The mixture was then inoculated into the BD Max DNA-3 extraction kit sample buffer tube, which contains 750 μl of sample buffer, and placed on the extraction tray for automated extraction. Out of the 1.25 ml of buffer and sample mixture, the instrument transferred 937.5 μl (3/4 of the mixture) into the lysis tube. After the extraction, the DNA was eluted in 12.5 μl of neutralizing buffer in a Snap-1 tube. The PCR master mix was distributed in Snap-2 and Snap-3 tubes on the DNA-3 extraction strip. The Snap-2 tube contained the lyophilized PCR reagent mix and the primers and probe for the sample processing control (SPC). The Snap-3 tube contained the master mix that was prepared in-house consisting of 2 μl of DNA primer diluent (part of the BD Max kit), 1 μl of C. auris working primer mix (12.5 μM each primer C.aurFor and C.aurRev and 8.75μM C. auris probe [C.aurPb] in 1× Tris-EDTA [TE] buffer), and 9.5 μl of molecular grade water (Table 1). After extraction, the 12.5 μl of eluted DNA was mixed with the 12.5 μl of primers and probe in the Snap-3 tube. Of the 25 μl, only 4 μl of the mixture was transferred into the sealed BD Max PCR cartridge chamber where the PCR took place. Cycling conditions were as follows: 10 min hold at 98°C followed by 40 cycles of 30 s at 98°C and 30 s at 60°C. The channel settings for acquisition were 475/520 and 680/715 (excitation/emission) for C. auris and SPC, respectively. The PCR detector gain and threshold fluorescence for each channel were set at 50 and 100, respectively. Results were called positive if the C. auris target was amplified regardless of whether or not the SPC was amplified, negative if the C. auris target was not amplified and the SPC was amplified, and undetermined if the C. auris target was not amplified and the SPC was not amplified.
TABLE 1.
Primers and probes for real-time PCR for C. auris detection and sample processing control
| Primer name | Sequence (5′ to 3′)a | Target |
|---|---|---|
| C.auris | For: CGTGATGTCTTCTCACCAATCT | Partial sequence of ITS1 and 28S rRNA gene and complete sequence of 5.8S rRNA gene and ITS2 |
| Rev: TACCTGATTTGAGGCGACAAC | ||
| Pb:6-FAM/TTTGTGAAT/ZEN/GCAACGCCACCGC/IABkFQ | ||
| SPC | For: GGATCTAGCCGTGTGCCCGCT | Not disclosed by BD Max |
| Rev: GGCATGGAGGTTGTCCCATTTGTG | ||
| Pb:ATTO647N TGATGCCTCTTCACATTGCTCCACCTTTCCTBHQ3 |
For, forward; Rev, reverse; Pb, probe; SPC, sample processing control; ITS, internal transcribed spacer.

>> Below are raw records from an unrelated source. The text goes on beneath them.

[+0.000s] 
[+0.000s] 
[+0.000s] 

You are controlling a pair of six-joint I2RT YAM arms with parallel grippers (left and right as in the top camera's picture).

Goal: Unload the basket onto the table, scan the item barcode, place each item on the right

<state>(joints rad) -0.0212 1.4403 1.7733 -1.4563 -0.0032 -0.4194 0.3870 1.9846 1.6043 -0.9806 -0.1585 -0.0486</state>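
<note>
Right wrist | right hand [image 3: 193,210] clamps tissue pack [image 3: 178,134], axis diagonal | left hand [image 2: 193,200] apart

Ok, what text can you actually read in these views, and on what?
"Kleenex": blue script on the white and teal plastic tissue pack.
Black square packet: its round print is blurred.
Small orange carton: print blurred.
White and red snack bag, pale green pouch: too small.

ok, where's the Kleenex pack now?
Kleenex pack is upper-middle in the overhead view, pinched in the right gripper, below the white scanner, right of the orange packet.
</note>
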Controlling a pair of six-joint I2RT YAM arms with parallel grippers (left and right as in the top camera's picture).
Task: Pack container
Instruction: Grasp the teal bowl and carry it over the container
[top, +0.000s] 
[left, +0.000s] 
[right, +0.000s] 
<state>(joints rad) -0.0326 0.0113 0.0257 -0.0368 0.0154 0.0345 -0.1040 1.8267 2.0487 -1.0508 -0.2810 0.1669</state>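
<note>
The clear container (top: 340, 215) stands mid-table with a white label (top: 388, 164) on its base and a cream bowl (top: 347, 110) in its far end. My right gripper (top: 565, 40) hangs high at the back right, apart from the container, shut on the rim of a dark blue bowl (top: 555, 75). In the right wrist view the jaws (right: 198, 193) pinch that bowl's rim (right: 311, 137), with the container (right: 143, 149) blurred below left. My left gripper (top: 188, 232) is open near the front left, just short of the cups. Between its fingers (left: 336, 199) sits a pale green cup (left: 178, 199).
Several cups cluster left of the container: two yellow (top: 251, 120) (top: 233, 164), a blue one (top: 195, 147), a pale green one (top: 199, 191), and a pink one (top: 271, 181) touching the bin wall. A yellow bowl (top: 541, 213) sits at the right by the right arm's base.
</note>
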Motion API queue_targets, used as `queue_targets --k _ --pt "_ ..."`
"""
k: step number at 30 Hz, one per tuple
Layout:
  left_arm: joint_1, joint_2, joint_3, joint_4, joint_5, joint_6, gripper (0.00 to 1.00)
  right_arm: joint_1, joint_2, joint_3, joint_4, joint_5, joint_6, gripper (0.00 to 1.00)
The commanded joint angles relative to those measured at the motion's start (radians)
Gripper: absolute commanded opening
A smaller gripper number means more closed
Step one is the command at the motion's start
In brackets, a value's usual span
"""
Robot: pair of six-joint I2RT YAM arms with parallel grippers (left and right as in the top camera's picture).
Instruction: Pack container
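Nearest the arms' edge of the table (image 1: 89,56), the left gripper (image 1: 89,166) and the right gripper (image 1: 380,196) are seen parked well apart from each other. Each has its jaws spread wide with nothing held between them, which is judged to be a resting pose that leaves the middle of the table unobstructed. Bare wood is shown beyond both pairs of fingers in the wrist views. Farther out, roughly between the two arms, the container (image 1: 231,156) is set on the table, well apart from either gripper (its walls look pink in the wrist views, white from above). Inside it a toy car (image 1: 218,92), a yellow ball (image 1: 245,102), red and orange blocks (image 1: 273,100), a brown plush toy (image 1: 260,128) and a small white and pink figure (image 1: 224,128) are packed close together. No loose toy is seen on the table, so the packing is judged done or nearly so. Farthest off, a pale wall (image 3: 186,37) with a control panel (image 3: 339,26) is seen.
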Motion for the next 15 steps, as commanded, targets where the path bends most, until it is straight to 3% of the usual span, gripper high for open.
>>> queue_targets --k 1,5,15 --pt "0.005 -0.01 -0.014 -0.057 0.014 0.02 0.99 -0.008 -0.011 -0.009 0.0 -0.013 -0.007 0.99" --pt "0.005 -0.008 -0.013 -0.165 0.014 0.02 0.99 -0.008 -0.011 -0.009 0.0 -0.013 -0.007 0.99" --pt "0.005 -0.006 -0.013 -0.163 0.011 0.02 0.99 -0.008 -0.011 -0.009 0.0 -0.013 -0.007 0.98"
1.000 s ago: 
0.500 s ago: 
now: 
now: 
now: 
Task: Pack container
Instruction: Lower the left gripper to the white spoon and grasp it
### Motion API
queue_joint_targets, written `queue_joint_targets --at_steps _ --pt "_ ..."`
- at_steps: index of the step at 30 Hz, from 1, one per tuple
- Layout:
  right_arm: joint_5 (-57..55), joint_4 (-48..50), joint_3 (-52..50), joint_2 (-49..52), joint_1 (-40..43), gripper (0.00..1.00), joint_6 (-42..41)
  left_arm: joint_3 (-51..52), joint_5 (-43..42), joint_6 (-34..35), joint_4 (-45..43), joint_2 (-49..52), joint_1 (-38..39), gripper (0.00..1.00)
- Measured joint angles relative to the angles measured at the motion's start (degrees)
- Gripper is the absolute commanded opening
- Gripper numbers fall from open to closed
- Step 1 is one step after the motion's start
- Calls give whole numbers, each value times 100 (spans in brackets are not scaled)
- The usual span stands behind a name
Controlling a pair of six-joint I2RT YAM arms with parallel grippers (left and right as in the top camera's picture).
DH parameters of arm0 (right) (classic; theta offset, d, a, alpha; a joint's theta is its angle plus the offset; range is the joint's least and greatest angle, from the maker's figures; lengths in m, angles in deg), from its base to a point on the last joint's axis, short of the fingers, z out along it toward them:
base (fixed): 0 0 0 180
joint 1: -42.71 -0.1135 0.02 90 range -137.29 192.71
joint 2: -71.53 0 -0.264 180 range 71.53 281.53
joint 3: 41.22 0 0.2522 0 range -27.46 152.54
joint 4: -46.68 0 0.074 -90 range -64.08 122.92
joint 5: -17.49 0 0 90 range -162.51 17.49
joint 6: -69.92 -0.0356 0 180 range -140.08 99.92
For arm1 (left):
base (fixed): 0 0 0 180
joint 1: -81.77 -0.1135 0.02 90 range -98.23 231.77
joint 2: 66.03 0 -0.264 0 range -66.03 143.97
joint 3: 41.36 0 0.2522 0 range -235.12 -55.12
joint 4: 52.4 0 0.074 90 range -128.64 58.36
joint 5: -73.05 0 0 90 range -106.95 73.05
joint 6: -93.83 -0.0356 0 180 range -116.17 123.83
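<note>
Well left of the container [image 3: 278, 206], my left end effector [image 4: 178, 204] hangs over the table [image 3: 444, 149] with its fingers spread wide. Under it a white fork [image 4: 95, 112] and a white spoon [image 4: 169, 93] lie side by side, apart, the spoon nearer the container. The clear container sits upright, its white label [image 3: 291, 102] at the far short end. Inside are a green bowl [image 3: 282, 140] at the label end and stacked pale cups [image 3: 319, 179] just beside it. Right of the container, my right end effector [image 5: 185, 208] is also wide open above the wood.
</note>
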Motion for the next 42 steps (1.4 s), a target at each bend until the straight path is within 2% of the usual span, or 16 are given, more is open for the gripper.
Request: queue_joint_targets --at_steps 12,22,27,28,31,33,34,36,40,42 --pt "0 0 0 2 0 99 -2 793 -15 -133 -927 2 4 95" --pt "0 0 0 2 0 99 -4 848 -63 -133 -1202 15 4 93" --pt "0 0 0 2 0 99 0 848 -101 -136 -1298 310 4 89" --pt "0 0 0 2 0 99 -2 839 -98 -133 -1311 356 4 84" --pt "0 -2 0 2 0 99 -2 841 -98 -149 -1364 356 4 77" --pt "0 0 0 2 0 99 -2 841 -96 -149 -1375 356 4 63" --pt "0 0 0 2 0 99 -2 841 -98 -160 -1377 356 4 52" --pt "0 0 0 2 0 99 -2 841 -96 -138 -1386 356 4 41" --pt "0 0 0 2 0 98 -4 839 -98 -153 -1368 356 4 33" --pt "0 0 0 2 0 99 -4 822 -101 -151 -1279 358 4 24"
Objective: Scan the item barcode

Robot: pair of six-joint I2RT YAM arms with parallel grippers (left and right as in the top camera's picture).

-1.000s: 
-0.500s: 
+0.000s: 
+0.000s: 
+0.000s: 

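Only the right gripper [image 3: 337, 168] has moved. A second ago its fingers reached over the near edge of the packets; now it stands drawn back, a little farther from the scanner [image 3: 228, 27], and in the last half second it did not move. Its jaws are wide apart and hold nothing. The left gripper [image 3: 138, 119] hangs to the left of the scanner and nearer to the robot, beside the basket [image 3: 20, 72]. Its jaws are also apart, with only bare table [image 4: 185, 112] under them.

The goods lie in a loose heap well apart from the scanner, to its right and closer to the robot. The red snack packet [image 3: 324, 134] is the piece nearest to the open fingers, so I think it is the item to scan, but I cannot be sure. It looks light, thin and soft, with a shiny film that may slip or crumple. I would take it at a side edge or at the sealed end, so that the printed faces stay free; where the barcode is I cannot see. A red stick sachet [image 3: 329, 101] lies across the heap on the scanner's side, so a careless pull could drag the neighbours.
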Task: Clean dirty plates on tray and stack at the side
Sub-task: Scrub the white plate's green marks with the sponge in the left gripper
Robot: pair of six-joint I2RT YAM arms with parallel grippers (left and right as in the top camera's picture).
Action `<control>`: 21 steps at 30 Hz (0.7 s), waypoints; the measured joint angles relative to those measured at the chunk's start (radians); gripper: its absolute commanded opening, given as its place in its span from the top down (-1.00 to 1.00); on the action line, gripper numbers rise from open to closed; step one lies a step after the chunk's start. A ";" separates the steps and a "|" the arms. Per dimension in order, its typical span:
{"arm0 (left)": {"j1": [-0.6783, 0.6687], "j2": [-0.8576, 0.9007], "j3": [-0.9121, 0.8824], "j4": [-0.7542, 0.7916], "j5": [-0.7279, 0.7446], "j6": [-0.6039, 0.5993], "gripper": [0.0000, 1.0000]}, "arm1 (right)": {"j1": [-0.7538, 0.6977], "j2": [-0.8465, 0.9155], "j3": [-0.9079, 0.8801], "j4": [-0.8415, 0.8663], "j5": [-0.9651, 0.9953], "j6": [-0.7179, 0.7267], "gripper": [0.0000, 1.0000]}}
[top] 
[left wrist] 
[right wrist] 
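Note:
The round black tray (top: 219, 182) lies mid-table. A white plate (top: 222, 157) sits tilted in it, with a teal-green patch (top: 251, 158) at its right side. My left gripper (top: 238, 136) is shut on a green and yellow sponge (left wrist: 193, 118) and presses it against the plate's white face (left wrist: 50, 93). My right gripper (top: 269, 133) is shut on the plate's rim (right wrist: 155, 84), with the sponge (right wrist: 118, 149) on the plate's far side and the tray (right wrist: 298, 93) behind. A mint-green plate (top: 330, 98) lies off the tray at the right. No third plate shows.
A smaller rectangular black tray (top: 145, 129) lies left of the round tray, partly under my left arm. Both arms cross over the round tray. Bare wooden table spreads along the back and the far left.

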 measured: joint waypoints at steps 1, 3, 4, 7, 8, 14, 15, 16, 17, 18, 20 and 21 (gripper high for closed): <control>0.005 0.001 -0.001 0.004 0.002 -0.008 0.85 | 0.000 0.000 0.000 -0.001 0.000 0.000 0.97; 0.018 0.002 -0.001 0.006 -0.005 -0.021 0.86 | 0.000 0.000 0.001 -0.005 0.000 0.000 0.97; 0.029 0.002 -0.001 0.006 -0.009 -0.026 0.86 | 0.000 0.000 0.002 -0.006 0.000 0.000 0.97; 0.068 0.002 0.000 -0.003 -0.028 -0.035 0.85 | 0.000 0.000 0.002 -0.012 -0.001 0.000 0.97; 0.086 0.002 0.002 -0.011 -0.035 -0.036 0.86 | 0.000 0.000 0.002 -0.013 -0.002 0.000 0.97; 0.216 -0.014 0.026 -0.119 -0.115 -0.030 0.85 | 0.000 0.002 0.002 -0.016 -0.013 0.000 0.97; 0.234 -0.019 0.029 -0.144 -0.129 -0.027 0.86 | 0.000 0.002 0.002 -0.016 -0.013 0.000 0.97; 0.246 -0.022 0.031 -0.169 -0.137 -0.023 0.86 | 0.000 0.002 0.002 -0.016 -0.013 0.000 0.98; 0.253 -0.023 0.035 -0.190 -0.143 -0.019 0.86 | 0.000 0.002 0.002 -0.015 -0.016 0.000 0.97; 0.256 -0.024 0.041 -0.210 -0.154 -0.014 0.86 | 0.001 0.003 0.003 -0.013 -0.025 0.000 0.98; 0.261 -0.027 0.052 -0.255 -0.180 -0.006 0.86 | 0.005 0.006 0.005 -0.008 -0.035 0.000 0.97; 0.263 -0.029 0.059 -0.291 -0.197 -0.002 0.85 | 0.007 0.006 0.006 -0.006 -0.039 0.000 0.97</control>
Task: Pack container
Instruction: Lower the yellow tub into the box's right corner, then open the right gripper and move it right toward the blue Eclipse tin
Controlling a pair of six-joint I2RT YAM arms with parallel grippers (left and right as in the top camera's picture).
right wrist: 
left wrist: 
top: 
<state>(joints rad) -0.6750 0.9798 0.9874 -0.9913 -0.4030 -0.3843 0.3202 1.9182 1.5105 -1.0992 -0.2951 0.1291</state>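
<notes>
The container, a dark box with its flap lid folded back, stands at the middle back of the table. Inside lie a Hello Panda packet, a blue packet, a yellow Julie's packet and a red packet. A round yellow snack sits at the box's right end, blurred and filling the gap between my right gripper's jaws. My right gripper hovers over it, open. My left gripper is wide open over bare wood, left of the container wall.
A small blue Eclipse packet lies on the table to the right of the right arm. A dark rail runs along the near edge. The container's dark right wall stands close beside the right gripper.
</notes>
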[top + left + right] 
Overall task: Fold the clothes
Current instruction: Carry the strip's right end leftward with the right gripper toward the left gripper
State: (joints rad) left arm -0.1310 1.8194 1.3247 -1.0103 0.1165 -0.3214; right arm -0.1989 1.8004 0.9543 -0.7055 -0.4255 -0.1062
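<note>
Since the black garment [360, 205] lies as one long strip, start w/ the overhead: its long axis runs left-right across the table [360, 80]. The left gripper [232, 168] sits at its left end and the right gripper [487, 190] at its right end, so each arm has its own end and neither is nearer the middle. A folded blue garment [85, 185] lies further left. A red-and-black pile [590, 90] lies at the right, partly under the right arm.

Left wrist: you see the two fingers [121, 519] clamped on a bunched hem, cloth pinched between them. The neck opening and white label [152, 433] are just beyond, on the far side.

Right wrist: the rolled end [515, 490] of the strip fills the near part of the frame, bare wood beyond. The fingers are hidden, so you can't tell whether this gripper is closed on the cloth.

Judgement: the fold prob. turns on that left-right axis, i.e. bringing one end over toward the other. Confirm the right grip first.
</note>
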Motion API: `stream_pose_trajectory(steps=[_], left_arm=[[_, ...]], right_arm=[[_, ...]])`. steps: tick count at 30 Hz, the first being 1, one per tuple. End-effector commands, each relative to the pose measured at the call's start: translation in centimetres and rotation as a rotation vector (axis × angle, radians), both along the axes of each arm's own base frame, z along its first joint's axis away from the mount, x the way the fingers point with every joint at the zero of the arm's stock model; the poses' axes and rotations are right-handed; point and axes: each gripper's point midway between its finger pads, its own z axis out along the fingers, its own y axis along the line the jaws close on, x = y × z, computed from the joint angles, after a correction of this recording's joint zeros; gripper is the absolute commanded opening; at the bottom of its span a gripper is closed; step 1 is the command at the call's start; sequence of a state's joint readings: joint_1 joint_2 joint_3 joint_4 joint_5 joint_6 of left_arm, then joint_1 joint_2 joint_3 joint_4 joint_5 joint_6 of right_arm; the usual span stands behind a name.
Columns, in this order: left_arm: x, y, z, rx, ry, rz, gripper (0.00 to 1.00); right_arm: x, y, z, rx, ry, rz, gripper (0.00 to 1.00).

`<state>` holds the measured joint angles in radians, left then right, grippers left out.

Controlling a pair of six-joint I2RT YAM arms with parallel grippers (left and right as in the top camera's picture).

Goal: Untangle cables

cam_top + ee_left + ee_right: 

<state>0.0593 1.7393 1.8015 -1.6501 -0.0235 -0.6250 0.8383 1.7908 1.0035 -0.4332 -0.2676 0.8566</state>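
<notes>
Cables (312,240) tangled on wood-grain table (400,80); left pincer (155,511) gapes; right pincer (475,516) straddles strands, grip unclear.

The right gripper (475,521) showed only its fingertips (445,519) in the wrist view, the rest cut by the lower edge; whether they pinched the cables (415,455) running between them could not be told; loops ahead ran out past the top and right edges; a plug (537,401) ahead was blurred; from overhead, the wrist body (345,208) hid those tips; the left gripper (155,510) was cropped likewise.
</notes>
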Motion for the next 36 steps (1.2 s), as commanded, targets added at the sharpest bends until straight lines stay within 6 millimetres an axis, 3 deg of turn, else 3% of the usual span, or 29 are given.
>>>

C. auris assay analytical sensitivity, specificity, and reproducibility.
The specificity and reproducibility of the assay were tested by different operators using 113 fungal isolates and 12 bacterial species. To determine the sensitivity of our new assay on the BD Max instrument, a series of seven 10-fold dilutions with a McFarland standard of 0.5 (2 × 106 CFU/ml) of C. auris AR0381, C. auris AR0385, and C. auris AR0389 from the CDC C. auris panel were tested in triplicate. The highest 10-fold dilution for which a threshold cycle CT value was observed was diluted further in a series of three 2-fold dilutions (1:2, 1:4, and 1:8) to find the lowest concentration at which a CT value was detected. The lowest concentration that produced a CT value was tested in triplicate to determine the limit of detection (LoD) of the assay on the BD Max.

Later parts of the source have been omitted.